Watching the press pack at tonight's Downing Street press conference, they (Laura K, Robert Peston, Sam Coates & Co.) are seizing on the 'might'-be, 'minor' crumb of comfort for them and running with it for all its worth. 

It's groupthink and pack behaviour and guarding-colleagues-backs in full display, isn't it?

(Feel free to disagree).


Ah, I'm falling behind....

Lewis is back and busy, and - gaining confidence (probably from all his many left-wing Twitter fans urging him on) - is editorialising again....
PM: "I note Durham police said they were going to take no action and that the matter was closed." Of course, that doesn't mean Cummings didn't break the rules.
Nor does it mean that he did, Lewis. The Durham Police said he "might" have broken the rules in a "minor" way in just one case, but they dismissed everything else. So that's it, isn't it? 

And now he's in full flow:
Laura Kuenssberg asks Vallance and Whitty for their view on Cummings matter but PM prevents them from answering saying it's just a political matter(!).
An impartial journalist would have left out the "(!)" there. But he's not an impartial journalist.

He goes on:
PM has just done so again. Peston says it's not a political matter but PM won't allow Vallance and Whitty to answer questions about Cummings. Extraordinary.
The word "extraordinary" signals his editorialising there. And the bias is also betrayed by his evident hostility. It's not remotely 'extraordinary' that the PM protected his two civil servant scientists, neither of whom - obviously - would have wanted to get dragged into this latest politico-media feeding frenzy (because, presumably, they aren't allowed to by convention), is it?

Ah, and then the two scientists began to spoil things by thanking the PM for keeping them out of it. They were with Boris and official protocol on that after all. Lewis won't be pleased!

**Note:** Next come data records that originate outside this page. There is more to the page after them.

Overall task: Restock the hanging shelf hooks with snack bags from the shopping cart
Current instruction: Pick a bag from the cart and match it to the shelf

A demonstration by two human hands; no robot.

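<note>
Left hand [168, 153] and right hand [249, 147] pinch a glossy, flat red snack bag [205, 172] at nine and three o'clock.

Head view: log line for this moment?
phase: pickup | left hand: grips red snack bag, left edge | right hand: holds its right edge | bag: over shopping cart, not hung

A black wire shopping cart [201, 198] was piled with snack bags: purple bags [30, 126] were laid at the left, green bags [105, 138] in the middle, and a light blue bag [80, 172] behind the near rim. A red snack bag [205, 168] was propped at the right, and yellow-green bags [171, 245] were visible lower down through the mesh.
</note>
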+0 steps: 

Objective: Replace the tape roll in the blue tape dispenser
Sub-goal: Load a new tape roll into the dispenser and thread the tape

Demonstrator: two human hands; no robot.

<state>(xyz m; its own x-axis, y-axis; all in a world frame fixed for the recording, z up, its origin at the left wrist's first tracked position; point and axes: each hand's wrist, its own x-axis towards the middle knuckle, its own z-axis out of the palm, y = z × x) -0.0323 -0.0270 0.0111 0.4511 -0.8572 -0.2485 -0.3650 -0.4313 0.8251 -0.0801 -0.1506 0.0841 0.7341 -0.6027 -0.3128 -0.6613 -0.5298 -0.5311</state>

And, yes, Lewis Goodall still wasn't having it and was keeping his eye instead on the main prey:
Jenny Harries wasn't prevented from answering questions about this by Grant Shapps at the weekend Clearly, the impression given is that the PM doesn't want them to answer the question about whether Mr Cummings acted within the rules.
Nice touch that 'clearly' before the word 'impression' there! It tells you what you're meant to think.

And then he turned on the scientists for disobliging him and his colleagues:
Now PM, Vallance and Whitty all ignoring questions about Cummings.  
Problem for Vallance and Whitty is that by not answering factual questions about the Cummings episode and public health, it could be said that that itself is being dragged into politics.
No, that 'problem' is merely a reflection of your own frustration and bias. "It could be said"...Give me strength, Lewis! It IS being said by YOU!!

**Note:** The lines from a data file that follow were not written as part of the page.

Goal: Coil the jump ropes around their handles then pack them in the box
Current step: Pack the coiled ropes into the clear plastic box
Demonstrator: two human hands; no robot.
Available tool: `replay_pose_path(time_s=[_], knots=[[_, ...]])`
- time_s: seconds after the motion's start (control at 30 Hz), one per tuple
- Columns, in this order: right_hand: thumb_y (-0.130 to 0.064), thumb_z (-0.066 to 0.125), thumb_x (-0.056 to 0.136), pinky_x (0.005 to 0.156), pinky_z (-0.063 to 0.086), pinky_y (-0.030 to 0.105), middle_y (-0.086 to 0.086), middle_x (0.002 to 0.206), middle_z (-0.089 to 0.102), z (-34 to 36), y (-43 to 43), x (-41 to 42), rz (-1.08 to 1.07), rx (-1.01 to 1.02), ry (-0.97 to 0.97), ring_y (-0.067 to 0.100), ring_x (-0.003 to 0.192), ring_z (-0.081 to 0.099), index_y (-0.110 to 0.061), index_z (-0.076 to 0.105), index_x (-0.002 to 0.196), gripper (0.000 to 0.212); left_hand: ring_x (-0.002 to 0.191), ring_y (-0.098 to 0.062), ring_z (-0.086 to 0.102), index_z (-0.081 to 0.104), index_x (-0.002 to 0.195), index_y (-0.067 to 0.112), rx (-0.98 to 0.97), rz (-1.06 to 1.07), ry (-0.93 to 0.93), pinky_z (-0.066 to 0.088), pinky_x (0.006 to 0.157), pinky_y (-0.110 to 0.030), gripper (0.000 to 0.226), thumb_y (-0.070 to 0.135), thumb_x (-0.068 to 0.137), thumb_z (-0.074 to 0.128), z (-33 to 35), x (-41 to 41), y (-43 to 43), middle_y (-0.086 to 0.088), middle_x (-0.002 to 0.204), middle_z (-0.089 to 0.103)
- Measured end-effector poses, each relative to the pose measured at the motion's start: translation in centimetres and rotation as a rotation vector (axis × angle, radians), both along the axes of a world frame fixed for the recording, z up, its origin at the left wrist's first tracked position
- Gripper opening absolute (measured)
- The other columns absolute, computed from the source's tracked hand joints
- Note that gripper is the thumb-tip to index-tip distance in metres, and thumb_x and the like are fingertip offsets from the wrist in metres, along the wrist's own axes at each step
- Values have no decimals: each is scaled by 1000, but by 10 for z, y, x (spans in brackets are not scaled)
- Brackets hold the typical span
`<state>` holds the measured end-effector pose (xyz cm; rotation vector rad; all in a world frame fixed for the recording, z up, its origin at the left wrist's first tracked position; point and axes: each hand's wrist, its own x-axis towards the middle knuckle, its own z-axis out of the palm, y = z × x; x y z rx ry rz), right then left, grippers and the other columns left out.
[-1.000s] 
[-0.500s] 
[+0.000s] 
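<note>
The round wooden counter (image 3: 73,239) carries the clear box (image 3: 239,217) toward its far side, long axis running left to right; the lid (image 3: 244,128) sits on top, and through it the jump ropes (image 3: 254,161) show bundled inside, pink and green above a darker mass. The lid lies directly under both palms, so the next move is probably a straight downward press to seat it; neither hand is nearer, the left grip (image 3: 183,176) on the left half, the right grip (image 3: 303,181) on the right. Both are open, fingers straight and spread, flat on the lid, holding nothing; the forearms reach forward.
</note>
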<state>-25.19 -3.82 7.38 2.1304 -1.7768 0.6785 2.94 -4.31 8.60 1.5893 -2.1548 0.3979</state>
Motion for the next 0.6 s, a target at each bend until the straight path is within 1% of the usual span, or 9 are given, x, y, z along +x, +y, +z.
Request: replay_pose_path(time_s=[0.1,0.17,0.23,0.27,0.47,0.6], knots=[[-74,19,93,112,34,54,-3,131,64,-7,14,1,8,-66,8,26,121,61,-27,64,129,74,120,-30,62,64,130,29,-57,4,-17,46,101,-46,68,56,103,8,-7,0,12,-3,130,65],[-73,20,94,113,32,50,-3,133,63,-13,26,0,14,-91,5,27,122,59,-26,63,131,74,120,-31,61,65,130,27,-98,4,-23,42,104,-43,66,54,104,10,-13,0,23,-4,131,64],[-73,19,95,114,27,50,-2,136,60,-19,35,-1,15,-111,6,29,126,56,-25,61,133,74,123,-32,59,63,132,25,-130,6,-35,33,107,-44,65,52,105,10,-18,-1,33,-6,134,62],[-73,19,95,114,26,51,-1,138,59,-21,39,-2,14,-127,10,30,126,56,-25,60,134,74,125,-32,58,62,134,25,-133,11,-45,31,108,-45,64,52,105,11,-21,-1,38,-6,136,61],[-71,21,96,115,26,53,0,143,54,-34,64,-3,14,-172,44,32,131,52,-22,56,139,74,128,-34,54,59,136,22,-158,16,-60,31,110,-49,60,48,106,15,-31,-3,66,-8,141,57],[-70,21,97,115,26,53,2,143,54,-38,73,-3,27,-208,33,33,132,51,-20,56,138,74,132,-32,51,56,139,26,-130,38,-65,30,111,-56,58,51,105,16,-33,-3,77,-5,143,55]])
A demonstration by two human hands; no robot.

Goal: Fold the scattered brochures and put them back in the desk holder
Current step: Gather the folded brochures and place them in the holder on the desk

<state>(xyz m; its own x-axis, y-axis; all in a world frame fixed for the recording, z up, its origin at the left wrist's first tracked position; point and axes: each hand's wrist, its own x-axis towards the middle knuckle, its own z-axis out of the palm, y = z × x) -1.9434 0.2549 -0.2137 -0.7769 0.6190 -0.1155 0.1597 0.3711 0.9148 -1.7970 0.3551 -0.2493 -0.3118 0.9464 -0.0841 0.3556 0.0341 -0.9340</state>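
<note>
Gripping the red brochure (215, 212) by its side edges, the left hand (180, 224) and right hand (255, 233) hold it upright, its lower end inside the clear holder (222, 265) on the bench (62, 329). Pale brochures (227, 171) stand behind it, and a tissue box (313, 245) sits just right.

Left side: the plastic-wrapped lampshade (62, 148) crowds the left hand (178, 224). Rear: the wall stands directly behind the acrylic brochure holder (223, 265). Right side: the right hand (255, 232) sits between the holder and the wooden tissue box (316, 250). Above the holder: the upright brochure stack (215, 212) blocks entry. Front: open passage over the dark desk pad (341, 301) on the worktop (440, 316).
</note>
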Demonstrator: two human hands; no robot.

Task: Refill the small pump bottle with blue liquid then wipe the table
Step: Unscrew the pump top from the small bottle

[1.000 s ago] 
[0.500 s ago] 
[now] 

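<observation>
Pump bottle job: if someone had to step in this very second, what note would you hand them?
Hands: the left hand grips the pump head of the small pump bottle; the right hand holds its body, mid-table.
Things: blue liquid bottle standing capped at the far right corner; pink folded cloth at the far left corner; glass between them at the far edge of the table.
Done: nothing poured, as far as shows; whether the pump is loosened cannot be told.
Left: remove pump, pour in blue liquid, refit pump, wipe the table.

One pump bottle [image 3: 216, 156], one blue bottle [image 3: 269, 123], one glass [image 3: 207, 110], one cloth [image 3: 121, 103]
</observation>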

Then Lewis, rethinking matters, turns on his heels and decides to champion those poor, silenced scientists instead:
Am sure my colleagues won't stop asking Vallance and Whitty the question until they're given a chance to answer...
I'm sure you hope that! You've reverted to claiming they want to be given a chance to answer but the PM is stopping them, despite them evidently wishing to be kept out of your embittered, biased shenanigans.

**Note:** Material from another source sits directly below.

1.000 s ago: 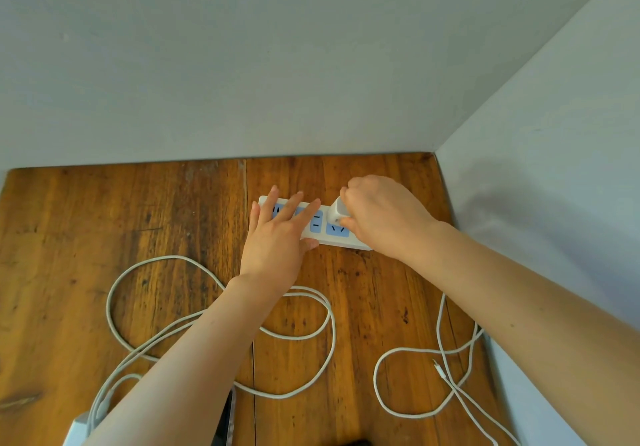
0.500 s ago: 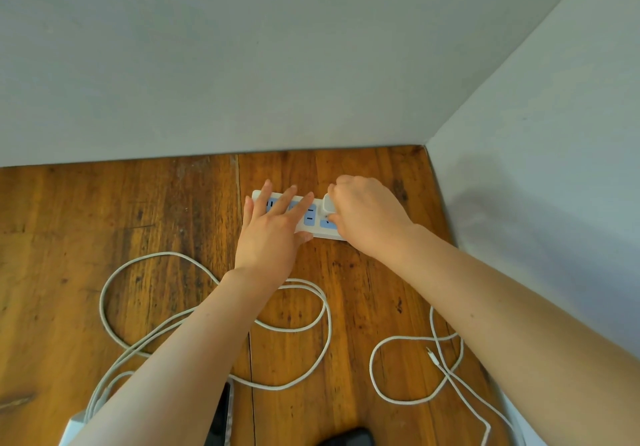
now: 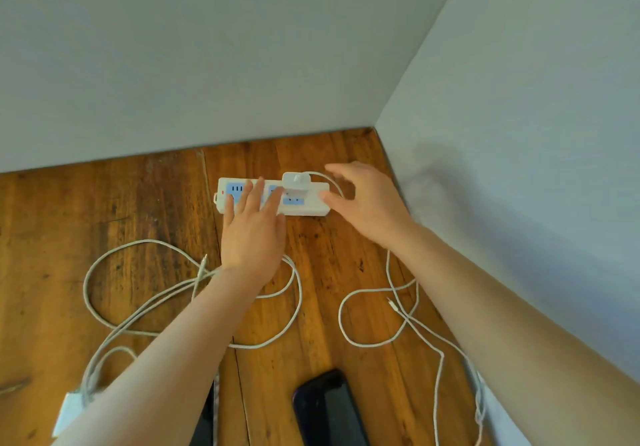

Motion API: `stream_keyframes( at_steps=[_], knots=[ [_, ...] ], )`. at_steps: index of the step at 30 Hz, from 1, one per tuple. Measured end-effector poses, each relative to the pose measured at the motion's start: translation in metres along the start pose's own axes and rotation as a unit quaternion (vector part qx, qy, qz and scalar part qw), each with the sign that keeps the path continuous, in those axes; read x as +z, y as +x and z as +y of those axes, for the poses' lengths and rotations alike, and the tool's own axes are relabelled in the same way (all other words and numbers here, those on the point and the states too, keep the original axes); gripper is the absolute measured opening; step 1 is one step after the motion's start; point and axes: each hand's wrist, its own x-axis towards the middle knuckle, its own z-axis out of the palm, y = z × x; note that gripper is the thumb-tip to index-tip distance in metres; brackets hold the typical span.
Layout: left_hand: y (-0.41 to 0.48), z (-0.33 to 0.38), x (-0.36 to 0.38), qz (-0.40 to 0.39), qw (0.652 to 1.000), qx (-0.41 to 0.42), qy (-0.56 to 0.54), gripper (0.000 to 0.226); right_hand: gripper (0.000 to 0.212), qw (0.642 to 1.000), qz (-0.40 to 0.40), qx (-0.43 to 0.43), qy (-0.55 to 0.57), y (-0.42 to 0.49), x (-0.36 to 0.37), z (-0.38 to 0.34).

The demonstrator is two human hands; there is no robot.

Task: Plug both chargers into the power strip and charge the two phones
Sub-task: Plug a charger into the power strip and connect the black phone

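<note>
A white power strip (image 3: 311, 205) with blue sockets lies near the table's back right corner. A white charger (image 3: 295, 184) sits plugged into its right part, its cable (image 3: 398, 307) looping down the right side. My left hand (image 3: 251, 231) lies flat, fingers spread over the strip's left half. My right hand (image 3: 369, 203) hovers open just right of the charger, holding nothing. A second white charger (image 3: 69, 412) lies at the lower left with its cable (image 3: 138, 307) coiled under my left arm. One dark phone (image 3: 329, 411) lies at the bottom centre; another phone (image 3: 207, 414) is mostly hidden by my left forearm.
The wooden table (image 3: 104, 210) meets grey walls (image 3: 519, 134) at the back and right. Cable loops cover much of the table's middle and lower right.
My right hand has let go of the charger and drawn back to the right, open. The charger now stands in the strip. My left hand stays on the strip.
</note>
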Motion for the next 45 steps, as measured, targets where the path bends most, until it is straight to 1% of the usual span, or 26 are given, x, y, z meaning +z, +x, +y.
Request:
stream_keyframes(
  at_steps=[2,4,7,10,12,14,17,20,22,24,25,27,29,30,32,33,34,36,38,40,42,45],
  knots=[
    [-0.040,0.021,0.008,0.023,0.995,0.057,-0.077,0.043,0.037,0.995,0.077,0.047,0.032,-0.039,-0.017,0.021],
    [-0.084,0.044,0.021,0.006,0.988,0.106,-0.110,0.041,0.027,0.988,0.108,0.099,0.043,-0.082,-0.029,0.043],
    [-0.135,0.073,0.044,-0.070,0.982,0.130,-0.122,0.038,0.018,0.979,0.089,0.183,0.028,-0.144,-0.031,0.075],
    [-0.166,0.090,0.063,-0.122,0.976,0.151,-0.099,0.038,0.018,0.970,0.013,0.243,-0.005,-0.190,-0.012,0.097],
    [-0.178,0.094,0.073,-0.154,0.970,0.176,-0.064,0.038,0.019,0.967,-0.042,0.250,-0.016,-0.209,0.007,0.103],
    [-0.185,0.091,0.079,-0.170,0.967,0.188,-0.023,0.039,0.022,0.968,-0.057,0.244,-0.030,-0.217,0.025,0.104],
    [-0.191,0.084,0.084,-0.194,0.964,0.178,0.040,0.045,0.025,0.967,-0.023,0.244,-0.066,-0.218,0.044,0.101],
    [-0.195,0.080,0.089,-0.210,0.958,0.173,0.087,0.053,0.028,0.970,-0.001,0.231,-0.071,-0.216,0.053,0.100],
    [-0.196,0.081,0.091,-0.206,0.959,0.167,0.099,0.054,0.022,0.969,-0.015,0.235,-0.075,-0.215,0.053,0.101],
    [-0.198,0.083,0.092,-0.206,0.959,0.164,0.104,0.054,0.007,0.965,-0.046,0.246,-0.080,-0.217,0.052,0.103],
    [-0.199,0.083,0.092,-0.204,0.961,0.158,0.098,0.054,0.010,0.963,-0.046,0.259,-0.062,-0.221,0.051,0.103],
    [-0.206,0.081,0.089,-0.187,0.973,0.119,0.067,0.055,0.019,0.957,-0.017,0.289,0.008,-0.232,0.050,0.101],
    [-0.220,0.076,0.084,-0.150,0.987,0.035,0.034,0.064,0.017,0.948,0.015,0.311,0.071,-0.246,0.049,0.096],
    [-0.231,0.073,0.081,-0.134,0.990,-0.022,0.023,0.073,0.014,0.945,0.009,0.316,0.089,-0.255,0.049,0.092],
    [-0.256,0.070,0.076,-0.128,0.982,-0.141,0.004,0.094,0.010,0.939,-0.040,0.317,0.125,-0.273,0.051,0.082],
    [-0.269,0.070,0.076,-0.138,0.972,-0.188,-0.005,0.103,0.013,0.937,-0.067,0.315,0.138,-0.281,0.052,0.076],
    [-0.280,0.071,0.076,-0.151,0.964,-0.220,-0.010,0.108,0.020,0.937,-0.091,0.306,0.139,-0.289,0.053,0.070],
    [-0.299,0.073,0.079,-0.167,0.952,-0.256,-0.014,0.114,0.033,0.948,-0.119,0.273,0.114,-0.302,0.056,0.061],
    [-0.307,0.077,0.080,-0.167,0.940,-0.292,-0.058,0.114,0.035,0.956,-0.119,0.249,0.104,-0.313,0.059,0.053],
    [-0.307,0.080,0.080,-0.154,0.920,-0.333,-0.137,0.108,0.031,0.955,-0.105,0.250,0.122,-0.320,0.060,0.048],
    [-0.302,0.084,0.079,-0.153,0.898,-0.374,-0.176,0.096,0.027,0.951,-0.099,0.259,0.138,-0.325,0.061,0.044],
    [-0.294,0.088,0.076,-0.157,0.872,-0.420,-0.198,0.072,0.027,0.944,-0.097,0.281,0.146,-0.330,0.062,0.039]
  ],
)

And now he's back to retweeting people who support his own point of view.



How the hell does he get away with this?

BBC editorial guidelines on what you say on Twitter and how you use your 'like' button and your 'retweet' button are very clear. Lewis Goodall breaks those rules daily.

Those rules are there to stop licence fee payers knowing what BBC reporters think and to preserve the idea of BBC impartiality on matters of political controversy. Lewis regularly drives a coach and horses through the rules in those regards. We usually know exactly what he's thinking.

…Which would be fine on a broadcaster that isn't paid for by millions of people who don't think like Lewis Goodall and don't agree with him on pretty much anything.

He surely knew what the BBC's guidelines said when he joined them at the start of the year, so why is he behaving like this? And why are his BBC bosses tolerating it?


Am I being unfair/biased in going after Lewis Goodall in much the same way that he goes after Dominic Cummings? Is this cruel?

And if it is, isn't it then entirely in the spirit of Lewis Goodall's own reporting?